> _Problem requirements_
A faithful, complete transcription of the listing is required.
-*-
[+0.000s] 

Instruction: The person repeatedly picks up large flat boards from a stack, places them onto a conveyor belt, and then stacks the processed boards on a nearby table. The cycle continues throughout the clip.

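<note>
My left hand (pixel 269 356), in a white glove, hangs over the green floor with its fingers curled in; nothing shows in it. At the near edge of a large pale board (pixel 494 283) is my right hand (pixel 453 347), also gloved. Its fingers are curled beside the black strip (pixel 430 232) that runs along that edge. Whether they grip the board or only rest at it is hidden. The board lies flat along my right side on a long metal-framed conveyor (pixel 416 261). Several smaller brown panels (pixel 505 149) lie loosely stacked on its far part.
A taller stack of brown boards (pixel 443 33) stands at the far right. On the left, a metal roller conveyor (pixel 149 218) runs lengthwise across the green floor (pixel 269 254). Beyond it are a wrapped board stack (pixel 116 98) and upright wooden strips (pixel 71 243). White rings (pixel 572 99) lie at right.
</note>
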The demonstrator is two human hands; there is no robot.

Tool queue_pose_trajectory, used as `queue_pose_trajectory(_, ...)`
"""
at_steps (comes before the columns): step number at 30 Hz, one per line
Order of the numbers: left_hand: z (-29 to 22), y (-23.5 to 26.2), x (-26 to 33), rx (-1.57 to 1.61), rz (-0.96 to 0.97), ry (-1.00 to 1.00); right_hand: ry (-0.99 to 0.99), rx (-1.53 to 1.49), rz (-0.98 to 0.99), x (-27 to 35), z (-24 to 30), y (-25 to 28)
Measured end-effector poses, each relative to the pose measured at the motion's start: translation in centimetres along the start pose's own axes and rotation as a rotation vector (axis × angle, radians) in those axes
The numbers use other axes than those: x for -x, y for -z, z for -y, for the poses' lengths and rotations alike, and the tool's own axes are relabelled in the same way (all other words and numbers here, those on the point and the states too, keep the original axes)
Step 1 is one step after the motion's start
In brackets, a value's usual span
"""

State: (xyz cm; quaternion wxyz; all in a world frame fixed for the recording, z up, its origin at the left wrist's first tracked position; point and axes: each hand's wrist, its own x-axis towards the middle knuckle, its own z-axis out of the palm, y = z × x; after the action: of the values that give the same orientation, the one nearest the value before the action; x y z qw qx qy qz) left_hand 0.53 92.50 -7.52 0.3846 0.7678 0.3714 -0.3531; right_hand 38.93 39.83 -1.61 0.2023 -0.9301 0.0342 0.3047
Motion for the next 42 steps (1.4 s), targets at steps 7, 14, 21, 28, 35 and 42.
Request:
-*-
> _The completed task_
[+0.000s] 

Instruction: The person repeatedly picks up large flat boards from a stack, places them onto a conveyor belt, and then stacks the processed boards on a nearby table. The cycle continues throughout the clip.

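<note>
My left hand (pixel 269 356), in a white glove, hangs over the green floor with its fingers curled in; nothing shows in it. At the near edge of a large pale board (pixel 494 283) is my right hand (pixel 453 347), also gloved. Its fingers are curled beside the black strip (pixel 430 232) that runs along that edge. Whether they grip the board or only rest at it is hidden. The board lies flat along my right side on a long metal-framed conveyor (pixel 416 261). Several smaller brown panels (pixel 505 149) lie loosely stacked on its far part.
A taller stack of brown boards (pixel 443 33) stands at the far right. On the left, a metal roller conveyor (pixel 149 218) runs lengthwise across the green floor (pixel 269 254). Beyond it are a wrapped board stack (pixel 116 98) and upright wooden strips (pixel 71 243). White rings (pixel 572 99) lie at right.
</note>
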The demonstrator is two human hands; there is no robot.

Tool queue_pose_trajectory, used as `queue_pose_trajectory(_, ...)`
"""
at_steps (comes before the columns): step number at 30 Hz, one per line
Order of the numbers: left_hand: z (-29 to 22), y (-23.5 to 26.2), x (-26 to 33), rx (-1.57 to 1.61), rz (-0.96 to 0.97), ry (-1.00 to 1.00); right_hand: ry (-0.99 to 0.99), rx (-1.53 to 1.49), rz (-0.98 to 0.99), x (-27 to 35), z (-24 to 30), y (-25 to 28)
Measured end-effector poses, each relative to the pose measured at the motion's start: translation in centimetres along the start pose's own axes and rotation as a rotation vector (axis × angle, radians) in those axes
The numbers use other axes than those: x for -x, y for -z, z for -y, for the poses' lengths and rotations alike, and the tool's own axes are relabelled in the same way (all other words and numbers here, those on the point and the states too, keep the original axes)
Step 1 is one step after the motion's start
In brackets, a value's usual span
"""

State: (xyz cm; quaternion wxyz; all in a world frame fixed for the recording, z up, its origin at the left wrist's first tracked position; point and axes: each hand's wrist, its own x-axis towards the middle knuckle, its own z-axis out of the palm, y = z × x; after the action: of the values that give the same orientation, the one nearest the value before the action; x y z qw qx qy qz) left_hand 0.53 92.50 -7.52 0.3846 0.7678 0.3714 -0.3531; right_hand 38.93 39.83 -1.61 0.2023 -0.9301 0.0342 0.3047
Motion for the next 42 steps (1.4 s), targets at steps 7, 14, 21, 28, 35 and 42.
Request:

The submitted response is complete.